**TASK GOAL:**
Each line in the entries that has the word "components" has to be copied.

:::

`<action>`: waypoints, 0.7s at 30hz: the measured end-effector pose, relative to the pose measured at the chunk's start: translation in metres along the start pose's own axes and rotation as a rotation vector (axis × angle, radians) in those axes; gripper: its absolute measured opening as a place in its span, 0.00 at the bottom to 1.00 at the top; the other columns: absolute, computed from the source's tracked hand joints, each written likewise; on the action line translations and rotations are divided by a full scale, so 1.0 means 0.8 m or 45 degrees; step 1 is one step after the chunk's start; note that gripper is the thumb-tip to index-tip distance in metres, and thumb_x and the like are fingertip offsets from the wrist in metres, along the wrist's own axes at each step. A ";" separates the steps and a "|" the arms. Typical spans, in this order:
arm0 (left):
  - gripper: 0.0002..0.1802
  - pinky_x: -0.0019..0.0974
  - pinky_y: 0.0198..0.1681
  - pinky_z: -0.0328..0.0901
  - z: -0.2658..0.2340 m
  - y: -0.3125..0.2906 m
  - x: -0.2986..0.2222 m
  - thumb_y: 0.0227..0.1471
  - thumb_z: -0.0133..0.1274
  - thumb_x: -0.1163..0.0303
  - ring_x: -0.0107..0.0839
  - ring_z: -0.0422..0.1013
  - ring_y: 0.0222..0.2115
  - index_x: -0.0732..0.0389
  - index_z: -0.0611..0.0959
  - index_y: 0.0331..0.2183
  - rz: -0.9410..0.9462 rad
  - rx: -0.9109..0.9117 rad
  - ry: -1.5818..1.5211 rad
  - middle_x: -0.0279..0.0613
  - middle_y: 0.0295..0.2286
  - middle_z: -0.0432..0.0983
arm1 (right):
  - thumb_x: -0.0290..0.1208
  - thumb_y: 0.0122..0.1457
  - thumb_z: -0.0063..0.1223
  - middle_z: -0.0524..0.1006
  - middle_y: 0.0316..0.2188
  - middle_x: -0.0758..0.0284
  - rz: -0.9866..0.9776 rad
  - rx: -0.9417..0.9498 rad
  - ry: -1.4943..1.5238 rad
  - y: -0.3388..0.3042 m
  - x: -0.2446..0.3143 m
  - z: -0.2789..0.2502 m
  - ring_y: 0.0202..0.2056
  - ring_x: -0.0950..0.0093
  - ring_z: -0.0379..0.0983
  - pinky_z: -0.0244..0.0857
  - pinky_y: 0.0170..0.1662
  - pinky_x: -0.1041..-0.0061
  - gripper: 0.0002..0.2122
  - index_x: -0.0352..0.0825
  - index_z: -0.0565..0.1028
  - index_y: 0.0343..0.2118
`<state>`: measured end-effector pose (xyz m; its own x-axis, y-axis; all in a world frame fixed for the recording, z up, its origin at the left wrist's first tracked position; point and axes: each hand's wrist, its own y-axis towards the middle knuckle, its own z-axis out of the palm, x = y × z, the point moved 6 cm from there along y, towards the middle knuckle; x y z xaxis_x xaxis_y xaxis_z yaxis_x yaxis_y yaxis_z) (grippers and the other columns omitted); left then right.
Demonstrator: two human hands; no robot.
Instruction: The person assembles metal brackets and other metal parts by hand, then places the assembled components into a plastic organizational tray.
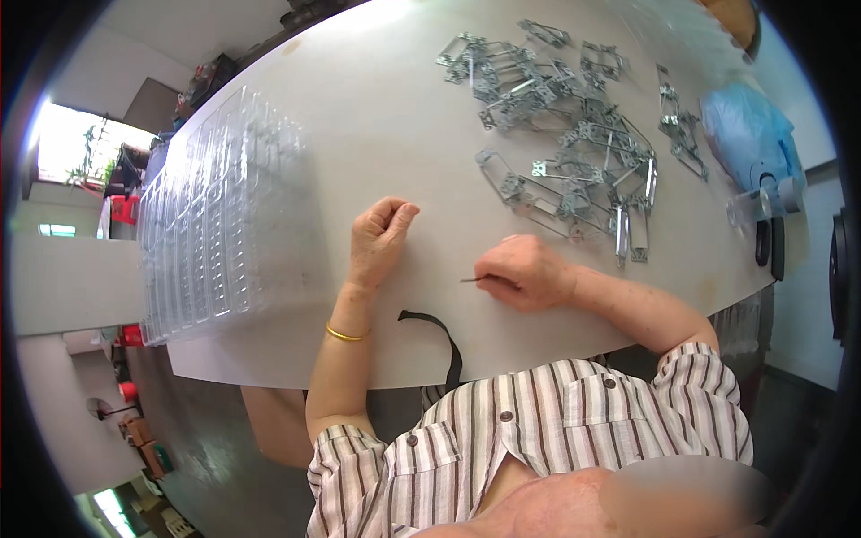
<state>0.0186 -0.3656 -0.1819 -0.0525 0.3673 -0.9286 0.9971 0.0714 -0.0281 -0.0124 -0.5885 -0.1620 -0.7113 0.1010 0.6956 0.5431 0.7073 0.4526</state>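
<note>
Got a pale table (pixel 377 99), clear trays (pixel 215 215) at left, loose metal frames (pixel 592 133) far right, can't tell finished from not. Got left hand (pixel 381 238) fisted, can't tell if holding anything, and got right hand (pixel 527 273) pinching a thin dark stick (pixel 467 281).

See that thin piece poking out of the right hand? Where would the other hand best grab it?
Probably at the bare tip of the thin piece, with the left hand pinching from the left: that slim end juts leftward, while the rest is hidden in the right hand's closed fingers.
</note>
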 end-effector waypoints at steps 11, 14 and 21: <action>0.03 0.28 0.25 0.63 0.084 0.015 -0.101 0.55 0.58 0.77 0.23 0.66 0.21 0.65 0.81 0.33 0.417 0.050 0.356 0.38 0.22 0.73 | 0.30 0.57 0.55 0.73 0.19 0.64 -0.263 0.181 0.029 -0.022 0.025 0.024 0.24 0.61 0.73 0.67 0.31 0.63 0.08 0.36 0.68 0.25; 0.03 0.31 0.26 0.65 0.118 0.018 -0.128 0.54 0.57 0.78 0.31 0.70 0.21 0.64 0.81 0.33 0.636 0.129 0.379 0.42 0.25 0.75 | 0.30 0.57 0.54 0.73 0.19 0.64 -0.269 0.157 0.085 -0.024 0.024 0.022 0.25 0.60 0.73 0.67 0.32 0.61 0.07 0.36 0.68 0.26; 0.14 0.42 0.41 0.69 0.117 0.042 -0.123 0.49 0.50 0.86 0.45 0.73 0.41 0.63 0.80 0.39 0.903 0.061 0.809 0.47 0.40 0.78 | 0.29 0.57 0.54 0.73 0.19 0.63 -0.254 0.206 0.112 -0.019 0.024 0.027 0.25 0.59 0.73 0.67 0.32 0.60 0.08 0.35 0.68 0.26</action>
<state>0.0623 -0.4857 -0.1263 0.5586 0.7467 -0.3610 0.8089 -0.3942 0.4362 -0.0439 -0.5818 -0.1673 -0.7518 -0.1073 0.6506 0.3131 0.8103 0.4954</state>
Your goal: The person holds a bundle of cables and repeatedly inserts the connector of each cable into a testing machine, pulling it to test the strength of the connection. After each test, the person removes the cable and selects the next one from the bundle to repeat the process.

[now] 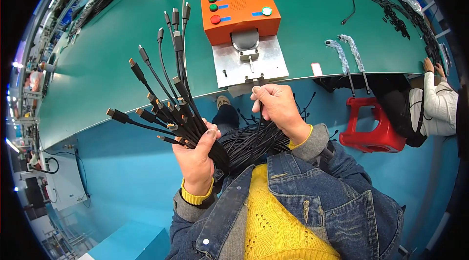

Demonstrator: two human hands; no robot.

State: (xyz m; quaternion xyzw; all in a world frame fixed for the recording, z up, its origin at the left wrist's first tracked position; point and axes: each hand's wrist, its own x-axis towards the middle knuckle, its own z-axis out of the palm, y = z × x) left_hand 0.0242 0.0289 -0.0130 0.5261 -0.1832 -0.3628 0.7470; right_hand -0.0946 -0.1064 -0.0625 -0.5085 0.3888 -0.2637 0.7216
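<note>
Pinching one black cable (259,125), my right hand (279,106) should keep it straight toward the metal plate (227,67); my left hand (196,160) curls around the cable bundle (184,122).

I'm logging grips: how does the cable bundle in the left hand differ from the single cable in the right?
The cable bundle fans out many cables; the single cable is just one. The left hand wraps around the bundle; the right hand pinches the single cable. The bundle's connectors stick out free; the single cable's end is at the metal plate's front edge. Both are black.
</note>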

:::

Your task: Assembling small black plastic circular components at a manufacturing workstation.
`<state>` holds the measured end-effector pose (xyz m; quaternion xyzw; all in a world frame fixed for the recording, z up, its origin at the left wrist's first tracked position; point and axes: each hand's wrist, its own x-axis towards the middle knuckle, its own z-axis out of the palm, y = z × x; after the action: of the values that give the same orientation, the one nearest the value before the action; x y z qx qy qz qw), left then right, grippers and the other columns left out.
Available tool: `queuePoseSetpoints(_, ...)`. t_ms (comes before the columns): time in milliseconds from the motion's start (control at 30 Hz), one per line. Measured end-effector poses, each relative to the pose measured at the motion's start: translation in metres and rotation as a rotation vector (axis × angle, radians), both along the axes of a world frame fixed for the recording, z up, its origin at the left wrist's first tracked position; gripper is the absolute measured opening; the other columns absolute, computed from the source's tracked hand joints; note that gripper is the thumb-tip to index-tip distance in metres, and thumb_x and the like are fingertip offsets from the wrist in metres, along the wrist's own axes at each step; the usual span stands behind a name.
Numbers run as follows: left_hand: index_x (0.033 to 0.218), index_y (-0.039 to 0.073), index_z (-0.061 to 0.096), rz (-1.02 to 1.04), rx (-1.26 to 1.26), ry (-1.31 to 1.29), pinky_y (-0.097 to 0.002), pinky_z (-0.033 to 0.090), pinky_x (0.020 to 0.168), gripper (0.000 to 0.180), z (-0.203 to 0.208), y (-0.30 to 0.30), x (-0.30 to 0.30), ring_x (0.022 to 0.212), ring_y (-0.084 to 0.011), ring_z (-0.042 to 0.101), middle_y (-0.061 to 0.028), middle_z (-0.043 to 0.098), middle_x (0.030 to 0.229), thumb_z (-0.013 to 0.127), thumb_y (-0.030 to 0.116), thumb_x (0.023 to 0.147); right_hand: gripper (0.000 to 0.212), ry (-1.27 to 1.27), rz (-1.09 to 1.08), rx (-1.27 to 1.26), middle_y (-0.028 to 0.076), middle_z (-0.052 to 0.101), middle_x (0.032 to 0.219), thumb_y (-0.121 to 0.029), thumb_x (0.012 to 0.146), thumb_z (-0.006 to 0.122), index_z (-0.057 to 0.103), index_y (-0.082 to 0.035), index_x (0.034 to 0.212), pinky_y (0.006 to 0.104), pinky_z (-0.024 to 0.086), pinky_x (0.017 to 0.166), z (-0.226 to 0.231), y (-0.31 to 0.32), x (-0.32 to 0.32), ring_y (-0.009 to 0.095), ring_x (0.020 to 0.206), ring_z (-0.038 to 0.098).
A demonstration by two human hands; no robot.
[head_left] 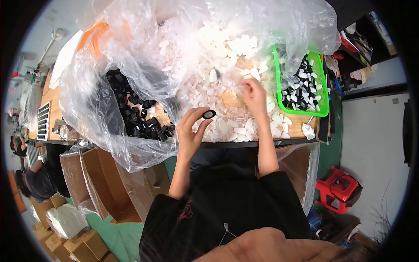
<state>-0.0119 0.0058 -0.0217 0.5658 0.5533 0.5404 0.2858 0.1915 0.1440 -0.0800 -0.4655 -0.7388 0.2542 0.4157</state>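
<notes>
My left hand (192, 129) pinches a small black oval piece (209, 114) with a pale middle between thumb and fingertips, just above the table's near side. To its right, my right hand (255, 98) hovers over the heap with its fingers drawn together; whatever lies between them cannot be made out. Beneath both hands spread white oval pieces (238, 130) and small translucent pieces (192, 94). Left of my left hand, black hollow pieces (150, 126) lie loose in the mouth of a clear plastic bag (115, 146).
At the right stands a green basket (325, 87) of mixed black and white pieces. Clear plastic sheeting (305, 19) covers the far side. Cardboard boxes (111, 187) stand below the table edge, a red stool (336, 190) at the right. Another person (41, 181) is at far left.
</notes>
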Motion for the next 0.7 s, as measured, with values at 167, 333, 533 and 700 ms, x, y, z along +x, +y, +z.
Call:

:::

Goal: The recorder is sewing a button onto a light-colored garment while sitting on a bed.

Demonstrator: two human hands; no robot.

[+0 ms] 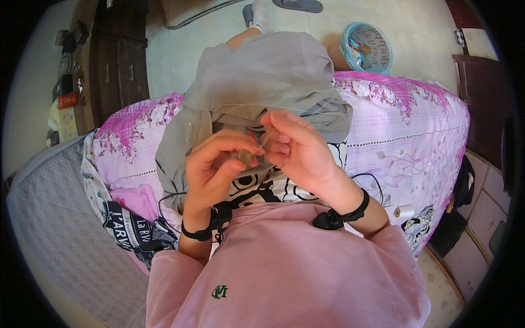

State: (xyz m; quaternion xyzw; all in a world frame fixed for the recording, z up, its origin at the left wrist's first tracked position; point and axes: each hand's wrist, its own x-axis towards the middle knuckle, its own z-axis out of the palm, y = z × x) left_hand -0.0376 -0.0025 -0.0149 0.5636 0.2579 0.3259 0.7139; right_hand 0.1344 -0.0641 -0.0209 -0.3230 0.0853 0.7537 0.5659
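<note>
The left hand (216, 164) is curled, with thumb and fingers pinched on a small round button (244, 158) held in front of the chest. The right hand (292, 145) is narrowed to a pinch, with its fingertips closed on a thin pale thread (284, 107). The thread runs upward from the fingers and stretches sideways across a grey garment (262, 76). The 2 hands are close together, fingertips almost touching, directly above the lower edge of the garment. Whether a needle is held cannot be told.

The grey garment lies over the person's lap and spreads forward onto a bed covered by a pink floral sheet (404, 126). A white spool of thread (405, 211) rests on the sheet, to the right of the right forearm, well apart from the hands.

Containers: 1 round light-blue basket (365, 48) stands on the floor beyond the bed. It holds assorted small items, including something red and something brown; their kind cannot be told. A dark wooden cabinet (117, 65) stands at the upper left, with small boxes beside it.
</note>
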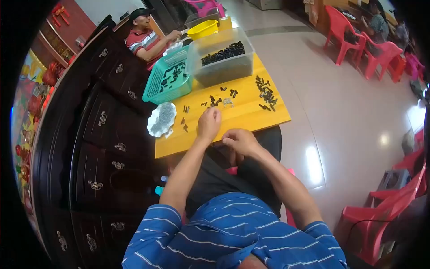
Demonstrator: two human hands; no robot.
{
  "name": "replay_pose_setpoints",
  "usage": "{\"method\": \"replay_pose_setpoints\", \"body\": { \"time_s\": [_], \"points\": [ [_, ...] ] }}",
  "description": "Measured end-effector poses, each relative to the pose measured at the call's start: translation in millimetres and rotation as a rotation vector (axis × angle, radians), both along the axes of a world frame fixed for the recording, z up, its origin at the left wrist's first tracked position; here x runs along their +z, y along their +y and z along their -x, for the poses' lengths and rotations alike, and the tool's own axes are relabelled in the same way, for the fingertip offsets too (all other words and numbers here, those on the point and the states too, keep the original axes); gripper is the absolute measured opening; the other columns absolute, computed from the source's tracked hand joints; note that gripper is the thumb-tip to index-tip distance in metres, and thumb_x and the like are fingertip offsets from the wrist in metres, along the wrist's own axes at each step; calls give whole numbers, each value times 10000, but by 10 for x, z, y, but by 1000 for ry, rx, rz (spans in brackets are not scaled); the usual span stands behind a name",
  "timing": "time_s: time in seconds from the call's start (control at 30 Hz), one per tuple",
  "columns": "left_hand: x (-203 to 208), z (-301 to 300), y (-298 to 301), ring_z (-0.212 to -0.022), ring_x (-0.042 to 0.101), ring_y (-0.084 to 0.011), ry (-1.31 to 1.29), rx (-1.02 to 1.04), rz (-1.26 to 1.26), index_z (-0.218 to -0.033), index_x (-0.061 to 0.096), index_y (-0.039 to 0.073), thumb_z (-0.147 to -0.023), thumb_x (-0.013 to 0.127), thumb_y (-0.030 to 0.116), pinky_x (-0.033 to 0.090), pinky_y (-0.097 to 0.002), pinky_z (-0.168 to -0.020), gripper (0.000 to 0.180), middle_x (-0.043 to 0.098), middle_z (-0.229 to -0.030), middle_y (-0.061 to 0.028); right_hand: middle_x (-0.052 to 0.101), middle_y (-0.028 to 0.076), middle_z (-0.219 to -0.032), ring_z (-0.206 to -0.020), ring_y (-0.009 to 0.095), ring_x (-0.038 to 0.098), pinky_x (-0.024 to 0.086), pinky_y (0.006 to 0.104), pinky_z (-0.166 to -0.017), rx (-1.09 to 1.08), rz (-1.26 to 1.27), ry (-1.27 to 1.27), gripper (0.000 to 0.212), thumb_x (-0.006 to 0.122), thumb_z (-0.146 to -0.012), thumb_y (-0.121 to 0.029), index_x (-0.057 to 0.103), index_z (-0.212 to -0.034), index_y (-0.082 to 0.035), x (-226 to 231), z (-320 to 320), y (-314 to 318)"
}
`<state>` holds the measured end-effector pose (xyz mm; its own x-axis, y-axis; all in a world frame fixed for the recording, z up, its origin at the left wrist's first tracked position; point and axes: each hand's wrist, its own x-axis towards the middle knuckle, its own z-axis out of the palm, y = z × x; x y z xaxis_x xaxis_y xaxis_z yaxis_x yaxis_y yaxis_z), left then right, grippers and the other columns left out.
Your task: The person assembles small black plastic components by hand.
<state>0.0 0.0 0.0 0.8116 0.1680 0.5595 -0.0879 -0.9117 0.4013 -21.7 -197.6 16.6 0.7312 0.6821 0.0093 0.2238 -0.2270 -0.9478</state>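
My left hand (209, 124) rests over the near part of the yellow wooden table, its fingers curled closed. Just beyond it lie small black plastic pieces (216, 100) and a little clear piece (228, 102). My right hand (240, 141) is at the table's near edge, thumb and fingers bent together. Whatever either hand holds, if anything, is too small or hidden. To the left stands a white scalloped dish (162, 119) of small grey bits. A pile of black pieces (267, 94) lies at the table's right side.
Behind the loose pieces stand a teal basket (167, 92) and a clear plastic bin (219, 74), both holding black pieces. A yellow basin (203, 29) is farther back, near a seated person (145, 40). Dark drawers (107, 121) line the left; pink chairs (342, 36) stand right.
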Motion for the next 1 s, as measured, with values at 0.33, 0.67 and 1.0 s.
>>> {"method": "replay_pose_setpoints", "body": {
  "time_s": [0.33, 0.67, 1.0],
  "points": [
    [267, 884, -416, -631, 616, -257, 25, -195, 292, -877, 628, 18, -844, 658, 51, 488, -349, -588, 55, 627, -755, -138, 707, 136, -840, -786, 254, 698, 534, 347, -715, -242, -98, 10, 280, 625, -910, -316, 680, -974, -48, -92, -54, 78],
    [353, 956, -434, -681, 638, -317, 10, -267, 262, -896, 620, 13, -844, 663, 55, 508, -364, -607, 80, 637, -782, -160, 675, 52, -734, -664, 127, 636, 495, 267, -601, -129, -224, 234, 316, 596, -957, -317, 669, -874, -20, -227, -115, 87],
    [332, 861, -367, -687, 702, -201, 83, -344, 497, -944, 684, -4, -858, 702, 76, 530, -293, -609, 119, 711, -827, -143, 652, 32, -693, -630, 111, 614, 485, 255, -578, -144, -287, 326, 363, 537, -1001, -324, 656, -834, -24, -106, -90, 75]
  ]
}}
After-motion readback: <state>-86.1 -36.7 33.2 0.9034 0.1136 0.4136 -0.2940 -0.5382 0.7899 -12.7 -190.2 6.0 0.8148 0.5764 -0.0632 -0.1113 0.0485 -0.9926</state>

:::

**EXPECTED ANSWER:**
Instruction: The person assembles metal brackets and other metal parts by hand, then places the assembled components into a plastic organizational tray.
Your task: Assembling small black plastic circular components at a manufacturing workstation.
Your task: The person assembles small black plastic components by hand.

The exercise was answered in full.